Product
Introducing Tier 1 Reachability: Precision CVE Triage for Enterprise Teams
Socket’s new Tier 1 Reachability filters out up to 80% of irrelevant CVEs, so security teams can focus on the vulnerabilities that matter.
ai-youtube-transcript
Advanced tools
Fetch and process transcripts from YouTube videos with support for multiple languages, translation, and formatting
A Node.js library for retrieving and processing YouTube video transcripts. This package uses the unofficial YouTube API to fetch transcripts without requiring an API key or headless browser.
npm install ai-youtube-transcript
or
yarn add ai-youtube-transcript
import { YoutubeTranscript } from 'ai-youtube-transcript';
// Create a new instance
const ytTranscript = new YoutubeTranscript();
// Fetch transcript with default options (English)
ytTranscript.fetch('VIDEO_ID_OR_URL')
.then(transcript => {
console.log(`Video ID: ${transcript.videoId}`);
console.log(`Language: ${transcript.language} (${transcript.languageCode})`);
console.log(`Auto-generated: ${transcript.isGenerated ? 'Yes' : 'No'}`);
console.log(`Number of segments: ${transcript.length}`);
// Get the full text
console.log(transcript.getText());
// Get raw data
console.log(transcript.toRawData());
})
.catch(error => {
console.error('Error:', error.message);
});
import { YoutubeTranscript } from 'ai-youtube-transcript';
// Using the static method (legacy approach)

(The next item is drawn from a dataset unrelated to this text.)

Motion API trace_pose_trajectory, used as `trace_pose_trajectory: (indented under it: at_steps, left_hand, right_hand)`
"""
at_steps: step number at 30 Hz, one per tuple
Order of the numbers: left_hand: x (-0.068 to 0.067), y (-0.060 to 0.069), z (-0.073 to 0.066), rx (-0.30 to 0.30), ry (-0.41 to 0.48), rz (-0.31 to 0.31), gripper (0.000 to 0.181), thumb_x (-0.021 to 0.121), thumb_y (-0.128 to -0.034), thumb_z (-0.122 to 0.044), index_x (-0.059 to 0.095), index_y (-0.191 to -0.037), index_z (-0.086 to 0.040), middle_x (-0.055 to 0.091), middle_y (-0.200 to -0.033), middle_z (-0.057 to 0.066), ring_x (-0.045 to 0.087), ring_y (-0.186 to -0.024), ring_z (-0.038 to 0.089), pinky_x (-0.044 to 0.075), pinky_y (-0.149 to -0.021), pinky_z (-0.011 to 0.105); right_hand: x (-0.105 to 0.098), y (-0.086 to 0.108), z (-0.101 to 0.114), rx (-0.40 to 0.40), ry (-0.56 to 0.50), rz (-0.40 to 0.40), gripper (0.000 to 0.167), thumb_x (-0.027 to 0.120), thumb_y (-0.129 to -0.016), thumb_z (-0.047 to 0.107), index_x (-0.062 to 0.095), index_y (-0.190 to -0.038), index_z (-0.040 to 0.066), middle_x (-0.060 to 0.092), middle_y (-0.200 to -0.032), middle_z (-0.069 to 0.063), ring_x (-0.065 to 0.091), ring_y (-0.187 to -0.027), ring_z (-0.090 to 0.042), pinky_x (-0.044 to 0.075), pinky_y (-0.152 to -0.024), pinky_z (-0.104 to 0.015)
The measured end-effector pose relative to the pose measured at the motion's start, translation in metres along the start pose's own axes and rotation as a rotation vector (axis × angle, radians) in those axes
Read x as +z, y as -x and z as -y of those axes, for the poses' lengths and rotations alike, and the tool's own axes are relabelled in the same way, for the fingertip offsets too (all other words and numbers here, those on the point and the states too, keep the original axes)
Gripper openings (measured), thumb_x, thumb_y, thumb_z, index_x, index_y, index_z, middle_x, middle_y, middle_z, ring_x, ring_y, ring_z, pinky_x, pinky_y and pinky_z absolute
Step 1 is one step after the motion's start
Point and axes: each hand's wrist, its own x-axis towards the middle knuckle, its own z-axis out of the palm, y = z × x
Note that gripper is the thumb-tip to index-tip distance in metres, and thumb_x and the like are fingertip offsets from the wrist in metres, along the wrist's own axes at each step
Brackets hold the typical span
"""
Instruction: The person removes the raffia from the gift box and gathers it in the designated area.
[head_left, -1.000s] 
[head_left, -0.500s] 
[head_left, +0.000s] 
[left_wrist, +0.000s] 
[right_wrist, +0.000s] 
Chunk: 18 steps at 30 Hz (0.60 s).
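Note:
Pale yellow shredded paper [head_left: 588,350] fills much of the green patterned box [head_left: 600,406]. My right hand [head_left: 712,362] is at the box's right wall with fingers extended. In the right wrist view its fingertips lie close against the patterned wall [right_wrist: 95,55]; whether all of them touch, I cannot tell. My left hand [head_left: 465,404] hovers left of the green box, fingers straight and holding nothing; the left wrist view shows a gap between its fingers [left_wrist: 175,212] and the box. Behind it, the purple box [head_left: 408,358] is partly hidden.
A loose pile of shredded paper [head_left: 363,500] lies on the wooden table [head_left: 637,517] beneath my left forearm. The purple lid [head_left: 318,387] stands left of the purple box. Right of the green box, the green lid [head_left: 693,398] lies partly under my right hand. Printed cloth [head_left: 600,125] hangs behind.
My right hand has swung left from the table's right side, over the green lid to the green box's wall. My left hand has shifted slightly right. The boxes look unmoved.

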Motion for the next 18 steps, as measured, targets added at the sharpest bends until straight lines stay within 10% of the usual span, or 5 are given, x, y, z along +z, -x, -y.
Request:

YoutubeTranscript.fetchTranscript('VIDEO_ID_OR_URL')
.then(console.log)
.catch(console.error);
import { YoutubeTranscript } from 'ai-youtube-transcript';
const ytTranscript = new YoutubeTranscript();
// List all available transcripts
ytTranscript.list('VIDEO_ID_OR_URL')
.then(transcriptList => {
console.log('Available transcripts:');
for (const transcript of transcriptList) {
console.log(`- ${transcript.language} (${transcript.languageCode})`);
console.log(` Auto-generated: ${transcript.isGenerated ? 'Yes' : 'No'}`);
console.log(` Translatable: ${transcript.isTranslatable ? 'Yes' : 'No'}`);
if (transcript.isTranslatable) {
console.log(' Available translations:');
for (const lang of transcript.translationLanguages) {
console.log(` - ${lang.languageName} (${lang.languageCode})`);
}
}
}
})
.catch(error => {
console.error('Error:', error.message);
});
import { YoutubeTranscript } from 'ai-youtube-transcript';
const ytTranscript = new YoutubeTranscript();
// Fetch transcript with language preferences
ytTranscript.fetch('VIDEO_ID_OR_URL', {
languages: ['fr', 'en', 'es'], // Try French first, then English, then Spanish
preserveFormatting: true // Keep HTML formatting
})
.then(transcript => {
console.log(`Selected language: ${transcript.language} (${transcript.languageCode})`);
console.log(transcript.getText());
})
.catch(error => {
console.error('Error:', error.message);
});
Translation is a two-step process:
import { YoutubeTranscript } from 'ai-youtube-transcript';
const ytTranscript = new YoutubeTranscript();
// Get the list of available transcripts
ytTranscript.list('VIDEO_ID_OR_URL')
.then(async transcriptList => {
// Step 1: Find a transcript in English
const transcript = transcriptList.findTranscript(['en']);
// Check if it can be translated
if (transcript.isTranslatable) {
console.log(`Found translatable transcript in ${transcript.language}`);
console.log('Available translation languages:');
transcript.translationLanguages.forEach(lang => {
console.log(`- ${lang.languageName} (${lang.languageCode})`);
});
// Step 2: Translate to Spanish
const translatedTranscript = transcript.translate('es');
// Fetch the translated transcript
const fetchedTranslation = await translatedTranscript.fetch();
console.log(`Translated to Spanish: ${fetchedTranslation.getText().substring(0, 100)}...`);
} else {
console.log(`Transcript in ${transcript.language} is not translatable`);
}
})
.catch(error => {
console.error('Error:', error.message);
});
You can also do this in a single chain:
ytTranscript.list('VIDEO_ID_OR_URL')
.then(list => list.findTranscript(['en']))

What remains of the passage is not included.